[What needs to be done]:
Every line from the one containing "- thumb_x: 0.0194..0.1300" to the one containing "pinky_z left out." in the records below, both included, must be set down exactly, and no other line.

Given information below:

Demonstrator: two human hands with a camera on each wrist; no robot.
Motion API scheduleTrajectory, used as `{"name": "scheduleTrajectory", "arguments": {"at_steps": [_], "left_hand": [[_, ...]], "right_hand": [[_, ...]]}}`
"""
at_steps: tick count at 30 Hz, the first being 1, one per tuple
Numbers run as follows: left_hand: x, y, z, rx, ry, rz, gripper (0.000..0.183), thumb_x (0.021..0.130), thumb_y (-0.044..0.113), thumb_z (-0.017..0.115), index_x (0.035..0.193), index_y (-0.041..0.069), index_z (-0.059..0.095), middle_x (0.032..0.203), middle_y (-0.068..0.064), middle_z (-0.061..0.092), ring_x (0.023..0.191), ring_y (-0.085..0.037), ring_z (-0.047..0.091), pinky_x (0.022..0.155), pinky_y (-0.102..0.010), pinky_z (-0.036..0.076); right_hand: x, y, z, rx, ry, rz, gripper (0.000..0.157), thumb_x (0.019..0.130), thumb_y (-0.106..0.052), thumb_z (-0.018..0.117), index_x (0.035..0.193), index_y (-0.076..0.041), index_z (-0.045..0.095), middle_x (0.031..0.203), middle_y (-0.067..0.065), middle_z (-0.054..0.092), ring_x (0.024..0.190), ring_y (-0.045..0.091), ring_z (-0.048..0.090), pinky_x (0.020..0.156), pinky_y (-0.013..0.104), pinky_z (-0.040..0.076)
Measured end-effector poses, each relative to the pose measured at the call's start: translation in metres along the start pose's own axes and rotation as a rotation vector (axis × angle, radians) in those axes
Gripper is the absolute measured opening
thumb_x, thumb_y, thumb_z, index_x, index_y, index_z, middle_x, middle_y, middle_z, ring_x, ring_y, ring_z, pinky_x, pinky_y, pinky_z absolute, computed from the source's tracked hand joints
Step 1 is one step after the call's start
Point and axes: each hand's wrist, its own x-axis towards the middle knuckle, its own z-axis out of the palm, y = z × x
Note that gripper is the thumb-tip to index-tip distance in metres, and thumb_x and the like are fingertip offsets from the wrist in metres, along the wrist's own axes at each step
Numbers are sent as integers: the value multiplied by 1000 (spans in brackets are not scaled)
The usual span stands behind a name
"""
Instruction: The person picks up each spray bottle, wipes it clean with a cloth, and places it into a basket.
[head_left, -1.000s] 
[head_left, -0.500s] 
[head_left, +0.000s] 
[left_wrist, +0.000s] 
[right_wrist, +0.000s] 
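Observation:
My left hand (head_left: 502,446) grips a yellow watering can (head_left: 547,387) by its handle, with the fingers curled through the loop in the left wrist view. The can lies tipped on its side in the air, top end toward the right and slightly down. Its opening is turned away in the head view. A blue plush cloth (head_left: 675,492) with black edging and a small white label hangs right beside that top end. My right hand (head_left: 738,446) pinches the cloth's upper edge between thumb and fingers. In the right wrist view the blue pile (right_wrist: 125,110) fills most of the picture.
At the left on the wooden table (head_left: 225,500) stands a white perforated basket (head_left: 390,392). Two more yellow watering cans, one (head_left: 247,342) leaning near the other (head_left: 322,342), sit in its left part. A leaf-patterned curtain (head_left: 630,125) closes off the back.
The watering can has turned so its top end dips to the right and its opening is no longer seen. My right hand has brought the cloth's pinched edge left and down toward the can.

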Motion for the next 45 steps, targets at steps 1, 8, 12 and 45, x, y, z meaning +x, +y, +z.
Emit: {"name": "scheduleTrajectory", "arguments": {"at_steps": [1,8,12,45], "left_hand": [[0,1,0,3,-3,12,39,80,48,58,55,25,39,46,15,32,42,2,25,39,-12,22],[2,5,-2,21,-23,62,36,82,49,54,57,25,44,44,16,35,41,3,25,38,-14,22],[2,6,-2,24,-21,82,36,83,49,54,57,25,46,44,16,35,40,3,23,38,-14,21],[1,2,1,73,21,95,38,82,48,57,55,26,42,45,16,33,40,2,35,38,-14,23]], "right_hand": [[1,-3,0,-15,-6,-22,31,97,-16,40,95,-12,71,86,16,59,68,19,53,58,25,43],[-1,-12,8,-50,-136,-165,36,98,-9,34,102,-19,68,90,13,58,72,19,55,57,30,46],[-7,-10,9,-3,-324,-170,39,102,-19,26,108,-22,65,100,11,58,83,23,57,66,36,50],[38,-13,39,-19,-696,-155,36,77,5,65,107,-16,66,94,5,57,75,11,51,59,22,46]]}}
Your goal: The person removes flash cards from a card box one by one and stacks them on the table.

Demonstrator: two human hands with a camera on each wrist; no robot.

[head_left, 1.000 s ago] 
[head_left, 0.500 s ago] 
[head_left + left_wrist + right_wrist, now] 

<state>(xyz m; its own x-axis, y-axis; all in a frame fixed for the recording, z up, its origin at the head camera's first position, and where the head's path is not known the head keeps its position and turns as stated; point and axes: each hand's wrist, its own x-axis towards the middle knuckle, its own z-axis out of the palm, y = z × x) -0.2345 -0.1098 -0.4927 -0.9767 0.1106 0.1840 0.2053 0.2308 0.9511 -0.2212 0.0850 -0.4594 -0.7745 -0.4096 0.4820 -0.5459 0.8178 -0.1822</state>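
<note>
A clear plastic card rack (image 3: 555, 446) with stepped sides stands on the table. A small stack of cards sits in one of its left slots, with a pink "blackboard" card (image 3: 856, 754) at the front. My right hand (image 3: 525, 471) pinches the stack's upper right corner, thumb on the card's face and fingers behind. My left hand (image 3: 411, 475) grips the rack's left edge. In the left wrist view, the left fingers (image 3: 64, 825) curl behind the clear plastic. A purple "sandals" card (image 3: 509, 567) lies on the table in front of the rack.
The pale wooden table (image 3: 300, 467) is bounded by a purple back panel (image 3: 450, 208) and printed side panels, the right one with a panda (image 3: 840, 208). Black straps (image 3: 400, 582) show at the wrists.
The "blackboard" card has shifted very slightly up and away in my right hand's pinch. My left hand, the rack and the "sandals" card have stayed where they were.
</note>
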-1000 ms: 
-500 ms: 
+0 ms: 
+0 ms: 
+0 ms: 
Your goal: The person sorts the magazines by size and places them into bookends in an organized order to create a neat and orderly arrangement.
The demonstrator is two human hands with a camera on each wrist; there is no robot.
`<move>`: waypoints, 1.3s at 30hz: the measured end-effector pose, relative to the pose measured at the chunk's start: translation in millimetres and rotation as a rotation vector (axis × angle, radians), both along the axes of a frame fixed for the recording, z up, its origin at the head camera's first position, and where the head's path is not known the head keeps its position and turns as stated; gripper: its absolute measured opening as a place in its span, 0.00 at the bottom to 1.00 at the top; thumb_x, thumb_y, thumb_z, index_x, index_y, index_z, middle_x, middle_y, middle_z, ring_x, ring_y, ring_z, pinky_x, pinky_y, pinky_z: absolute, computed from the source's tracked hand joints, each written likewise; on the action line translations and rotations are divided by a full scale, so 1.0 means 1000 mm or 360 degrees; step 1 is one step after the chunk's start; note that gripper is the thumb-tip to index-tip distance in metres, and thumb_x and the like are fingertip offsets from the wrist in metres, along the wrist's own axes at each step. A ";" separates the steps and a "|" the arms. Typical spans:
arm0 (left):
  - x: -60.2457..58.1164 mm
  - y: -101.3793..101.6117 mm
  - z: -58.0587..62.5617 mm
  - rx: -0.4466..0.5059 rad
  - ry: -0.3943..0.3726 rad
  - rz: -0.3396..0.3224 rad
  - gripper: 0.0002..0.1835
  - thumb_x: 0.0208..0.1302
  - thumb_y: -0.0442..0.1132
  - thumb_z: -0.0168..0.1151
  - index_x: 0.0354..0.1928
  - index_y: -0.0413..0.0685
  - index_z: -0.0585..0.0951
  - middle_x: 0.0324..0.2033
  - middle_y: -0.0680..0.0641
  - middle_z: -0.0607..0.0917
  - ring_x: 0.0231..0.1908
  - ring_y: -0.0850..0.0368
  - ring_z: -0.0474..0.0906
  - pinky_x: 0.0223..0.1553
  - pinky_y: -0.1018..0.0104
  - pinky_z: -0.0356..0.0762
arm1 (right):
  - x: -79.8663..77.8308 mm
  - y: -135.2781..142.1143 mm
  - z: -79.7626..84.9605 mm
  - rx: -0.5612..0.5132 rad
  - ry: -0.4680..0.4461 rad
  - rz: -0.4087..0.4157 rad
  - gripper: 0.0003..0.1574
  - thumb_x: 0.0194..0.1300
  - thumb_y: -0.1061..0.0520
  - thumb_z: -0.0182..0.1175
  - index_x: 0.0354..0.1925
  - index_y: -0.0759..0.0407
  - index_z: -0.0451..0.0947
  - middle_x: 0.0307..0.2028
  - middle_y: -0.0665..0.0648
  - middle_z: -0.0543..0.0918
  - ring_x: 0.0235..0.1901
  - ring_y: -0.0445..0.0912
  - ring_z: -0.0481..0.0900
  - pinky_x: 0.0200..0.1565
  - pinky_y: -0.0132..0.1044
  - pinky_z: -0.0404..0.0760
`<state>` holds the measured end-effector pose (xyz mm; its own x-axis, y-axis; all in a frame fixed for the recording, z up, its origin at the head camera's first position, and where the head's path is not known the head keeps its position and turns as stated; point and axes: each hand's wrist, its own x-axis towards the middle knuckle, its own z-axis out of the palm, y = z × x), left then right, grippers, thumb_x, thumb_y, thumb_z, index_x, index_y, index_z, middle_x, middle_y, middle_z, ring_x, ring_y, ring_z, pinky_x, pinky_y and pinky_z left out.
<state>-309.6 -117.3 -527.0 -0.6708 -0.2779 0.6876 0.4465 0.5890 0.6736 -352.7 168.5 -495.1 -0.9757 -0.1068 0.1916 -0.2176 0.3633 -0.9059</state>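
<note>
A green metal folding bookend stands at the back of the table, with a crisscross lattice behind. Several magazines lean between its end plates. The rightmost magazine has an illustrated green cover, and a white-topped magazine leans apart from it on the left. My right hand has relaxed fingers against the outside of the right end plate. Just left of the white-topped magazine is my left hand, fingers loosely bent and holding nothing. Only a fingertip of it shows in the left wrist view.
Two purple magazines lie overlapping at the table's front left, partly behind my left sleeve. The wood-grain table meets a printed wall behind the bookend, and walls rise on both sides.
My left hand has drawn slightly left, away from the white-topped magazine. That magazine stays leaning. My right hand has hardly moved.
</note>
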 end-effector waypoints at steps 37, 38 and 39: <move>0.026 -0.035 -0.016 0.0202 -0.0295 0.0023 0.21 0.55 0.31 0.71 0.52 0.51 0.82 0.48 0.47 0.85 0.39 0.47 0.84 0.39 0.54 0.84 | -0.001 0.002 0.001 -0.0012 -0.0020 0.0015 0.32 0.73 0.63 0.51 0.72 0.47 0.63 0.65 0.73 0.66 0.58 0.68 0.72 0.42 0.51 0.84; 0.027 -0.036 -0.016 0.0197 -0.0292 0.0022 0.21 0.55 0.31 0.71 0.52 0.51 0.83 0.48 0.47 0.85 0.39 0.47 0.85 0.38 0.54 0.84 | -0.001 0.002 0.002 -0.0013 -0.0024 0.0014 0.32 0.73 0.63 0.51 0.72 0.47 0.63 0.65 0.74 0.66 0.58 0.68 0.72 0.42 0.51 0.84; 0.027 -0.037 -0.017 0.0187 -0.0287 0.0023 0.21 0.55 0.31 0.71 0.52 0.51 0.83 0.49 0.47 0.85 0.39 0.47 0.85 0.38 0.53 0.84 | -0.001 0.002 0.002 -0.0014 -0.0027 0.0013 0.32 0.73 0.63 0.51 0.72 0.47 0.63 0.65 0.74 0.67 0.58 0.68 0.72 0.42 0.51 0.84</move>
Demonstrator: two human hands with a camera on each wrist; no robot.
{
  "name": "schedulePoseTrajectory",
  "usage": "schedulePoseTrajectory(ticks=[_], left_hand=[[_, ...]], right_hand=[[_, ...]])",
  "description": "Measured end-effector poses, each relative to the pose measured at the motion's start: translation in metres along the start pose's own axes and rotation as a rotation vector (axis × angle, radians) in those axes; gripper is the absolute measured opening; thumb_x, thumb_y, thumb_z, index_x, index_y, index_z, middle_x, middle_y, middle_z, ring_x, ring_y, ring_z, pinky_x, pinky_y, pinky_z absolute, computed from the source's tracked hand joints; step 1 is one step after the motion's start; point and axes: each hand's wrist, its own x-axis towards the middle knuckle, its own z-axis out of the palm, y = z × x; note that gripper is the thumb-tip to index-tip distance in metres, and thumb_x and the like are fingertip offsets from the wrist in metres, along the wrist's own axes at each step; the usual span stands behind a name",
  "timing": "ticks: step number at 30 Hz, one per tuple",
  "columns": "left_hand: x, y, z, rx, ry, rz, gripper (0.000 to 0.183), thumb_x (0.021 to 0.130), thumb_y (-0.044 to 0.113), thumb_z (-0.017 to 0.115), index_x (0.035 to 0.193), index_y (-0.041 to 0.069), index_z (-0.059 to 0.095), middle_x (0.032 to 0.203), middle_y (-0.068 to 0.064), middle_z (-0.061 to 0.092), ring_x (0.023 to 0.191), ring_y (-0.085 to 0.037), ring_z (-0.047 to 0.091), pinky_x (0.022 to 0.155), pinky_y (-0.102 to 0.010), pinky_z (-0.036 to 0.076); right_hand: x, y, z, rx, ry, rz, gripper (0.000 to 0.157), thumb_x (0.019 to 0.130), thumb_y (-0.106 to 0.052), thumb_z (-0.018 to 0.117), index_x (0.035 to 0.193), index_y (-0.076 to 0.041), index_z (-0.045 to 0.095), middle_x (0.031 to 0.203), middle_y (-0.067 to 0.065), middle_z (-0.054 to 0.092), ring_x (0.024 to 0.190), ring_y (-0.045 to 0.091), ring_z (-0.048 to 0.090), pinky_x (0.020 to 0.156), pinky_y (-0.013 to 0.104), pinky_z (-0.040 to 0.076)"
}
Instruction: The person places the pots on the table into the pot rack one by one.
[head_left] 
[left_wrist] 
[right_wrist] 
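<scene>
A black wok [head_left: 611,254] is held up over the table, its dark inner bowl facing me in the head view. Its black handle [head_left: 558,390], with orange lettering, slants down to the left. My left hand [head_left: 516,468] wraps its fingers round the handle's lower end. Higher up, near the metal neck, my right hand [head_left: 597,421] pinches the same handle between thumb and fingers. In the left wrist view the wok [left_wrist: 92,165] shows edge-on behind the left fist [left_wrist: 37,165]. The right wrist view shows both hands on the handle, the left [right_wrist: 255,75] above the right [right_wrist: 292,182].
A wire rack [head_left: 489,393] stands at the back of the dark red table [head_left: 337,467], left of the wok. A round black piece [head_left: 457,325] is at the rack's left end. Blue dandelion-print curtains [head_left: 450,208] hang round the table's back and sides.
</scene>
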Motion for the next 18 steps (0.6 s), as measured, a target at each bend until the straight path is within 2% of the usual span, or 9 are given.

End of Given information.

[Finished exercise]:
  - thumb_x: 0.0194..0.1300
  - thumb_y: -0.1061..0.0520
  - thumb_z: -0.0182..0.1175
  - index_x: 0.0354..0.1925
  - index_y: -0.0759..0.0407
  - index_z: -0.0451..0.0947
  - middle_x: 0.0307..0.2028
  - middle_y: -0.0665..0.0648
  - middle_z: -0.0543..0.0918
  - ring_x: 0.0235..0.1901
  - ring_y: -0.0445..0.0912
  - ring_z: -0.0481..0.0900
  - pinky_x: 0.0200..0.1565
  - pinky_y: -0.0132..0.1044
  - pinky_z: -0.0404..0.0760
`<state>` holds the measured end-effector pose (xyz mm; its own x-axis, y-axis; all in a frame fixed for the recording, z up, its origin at the head camera's first position, and where the head's path is not known the head keeps its position and turns as stated; point and axes: each hand's wrist, its own x-axis towards the middle knuckle, its own z-axis out of the palm, y = z × x), left then right, grippers, thumb_x, thumb_y, thumb_z, index_x, index_y, index_z, middle_x, middle_y, middle_z, ring_x, ring_y, ring_z, pinky_x, pinky_y and pinky_z left out.

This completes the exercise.